The two have worked together to develop so-called “encapsulated cell therapies,” which aim to free patients from constant disease management by sensing blood glucose levels, restoring insulin production and releasing it over the long term.

“Despite significant advancement in treatment for people living with type 1 diabetes, many continue to live with a high disease burden every day,” said Ruth Gimeno, Lilly’s group vice president for diabetes, obesity and cardiometabolic research, said in written remarks. “By combining Sigilon’s talent and expertise in cell therapy with the knowledge and skills of Lilly’s research and development teams, we will enhance opportunities to create innovative islet cell therapy solutions to improve the care of people living with diabetes.”

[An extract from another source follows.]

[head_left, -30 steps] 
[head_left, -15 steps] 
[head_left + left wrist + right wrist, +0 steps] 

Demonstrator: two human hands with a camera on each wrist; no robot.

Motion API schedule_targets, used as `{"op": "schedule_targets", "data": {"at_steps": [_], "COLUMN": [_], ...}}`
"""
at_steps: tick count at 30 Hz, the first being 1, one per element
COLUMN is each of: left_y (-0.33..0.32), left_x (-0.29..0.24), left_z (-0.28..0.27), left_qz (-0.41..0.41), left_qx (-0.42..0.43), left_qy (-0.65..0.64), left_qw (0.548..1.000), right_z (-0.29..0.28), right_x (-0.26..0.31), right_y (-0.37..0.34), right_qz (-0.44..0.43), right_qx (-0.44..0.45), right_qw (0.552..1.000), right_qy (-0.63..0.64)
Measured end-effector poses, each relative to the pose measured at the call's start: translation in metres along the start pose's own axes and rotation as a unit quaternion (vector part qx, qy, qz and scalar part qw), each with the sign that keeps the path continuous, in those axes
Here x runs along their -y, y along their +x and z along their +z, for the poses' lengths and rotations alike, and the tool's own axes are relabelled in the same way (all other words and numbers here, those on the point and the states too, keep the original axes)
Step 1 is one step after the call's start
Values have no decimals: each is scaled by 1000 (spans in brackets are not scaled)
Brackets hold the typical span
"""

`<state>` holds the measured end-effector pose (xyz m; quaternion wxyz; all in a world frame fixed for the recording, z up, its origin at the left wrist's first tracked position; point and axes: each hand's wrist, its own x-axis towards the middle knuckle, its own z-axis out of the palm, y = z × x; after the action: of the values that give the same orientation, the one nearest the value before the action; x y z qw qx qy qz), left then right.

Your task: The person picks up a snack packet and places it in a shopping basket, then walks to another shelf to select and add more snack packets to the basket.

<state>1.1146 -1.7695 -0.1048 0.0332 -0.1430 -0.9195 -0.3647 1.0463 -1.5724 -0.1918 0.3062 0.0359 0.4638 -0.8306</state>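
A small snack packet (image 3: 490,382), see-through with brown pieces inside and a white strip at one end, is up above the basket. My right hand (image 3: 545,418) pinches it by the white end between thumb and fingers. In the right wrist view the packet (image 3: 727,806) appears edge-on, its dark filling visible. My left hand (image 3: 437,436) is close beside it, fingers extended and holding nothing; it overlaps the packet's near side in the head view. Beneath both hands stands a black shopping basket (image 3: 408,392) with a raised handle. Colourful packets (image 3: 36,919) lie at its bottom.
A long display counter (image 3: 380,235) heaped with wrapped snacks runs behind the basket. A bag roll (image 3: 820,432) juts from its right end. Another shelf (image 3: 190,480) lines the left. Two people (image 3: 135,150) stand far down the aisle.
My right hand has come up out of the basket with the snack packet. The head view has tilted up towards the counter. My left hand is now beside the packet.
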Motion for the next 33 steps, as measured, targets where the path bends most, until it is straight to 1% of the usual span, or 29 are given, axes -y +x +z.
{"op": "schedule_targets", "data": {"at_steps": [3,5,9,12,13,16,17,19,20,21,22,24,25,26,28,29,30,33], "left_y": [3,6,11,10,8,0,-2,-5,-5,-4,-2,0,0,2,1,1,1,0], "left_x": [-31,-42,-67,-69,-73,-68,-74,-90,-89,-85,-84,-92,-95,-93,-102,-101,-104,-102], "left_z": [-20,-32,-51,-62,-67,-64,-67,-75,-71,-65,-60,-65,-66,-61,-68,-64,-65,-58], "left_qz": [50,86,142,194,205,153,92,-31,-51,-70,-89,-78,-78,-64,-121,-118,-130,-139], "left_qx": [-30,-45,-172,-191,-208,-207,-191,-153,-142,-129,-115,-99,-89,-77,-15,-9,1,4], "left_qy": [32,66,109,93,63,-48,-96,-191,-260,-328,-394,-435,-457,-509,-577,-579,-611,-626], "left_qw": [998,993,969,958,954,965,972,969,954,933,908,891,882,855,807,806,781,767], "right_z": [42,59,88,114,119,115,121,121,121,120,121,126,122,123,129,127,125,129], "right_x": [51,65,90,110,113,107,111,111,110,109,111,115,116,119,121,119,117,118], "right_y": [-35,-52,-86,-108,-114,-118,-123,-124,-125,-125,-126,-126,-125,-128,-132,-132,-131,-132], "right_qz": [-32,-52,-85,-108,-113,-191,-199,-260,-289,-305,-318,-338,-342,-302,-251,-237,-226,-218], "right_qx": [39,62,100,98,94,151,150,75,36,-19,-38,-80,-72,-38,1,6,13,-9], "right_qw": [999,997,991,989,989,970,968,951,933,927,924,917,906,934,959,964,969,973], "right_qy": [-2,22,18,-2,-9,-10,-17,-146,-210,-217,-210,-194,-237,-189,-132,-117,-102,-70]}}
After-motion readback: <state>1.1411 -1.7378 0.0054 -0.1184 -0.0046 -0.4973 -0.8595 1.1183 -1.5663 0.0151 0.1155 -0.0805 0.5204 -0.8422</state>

Under the terms of the agreement, Lilly will acquire all outstanding shares of Sigilon for about $34.6 million, or $14.92 per share—a hefty premium over the company’s closing price Monday of $3.93 a share.

Lilly will also give Sigilon shareholders one “non-tradeable contingent value right” per share, worth up to $111.64 per share. The total value of the deal was $309.6 million.

Shares of Sigilon soared 525% in midday trading, to $24.31.

Lilly said the transaction is expected to close in the third quarter. Sigilon was formed in 2016 by Flagship Pioneer, a life-science venture capital firm.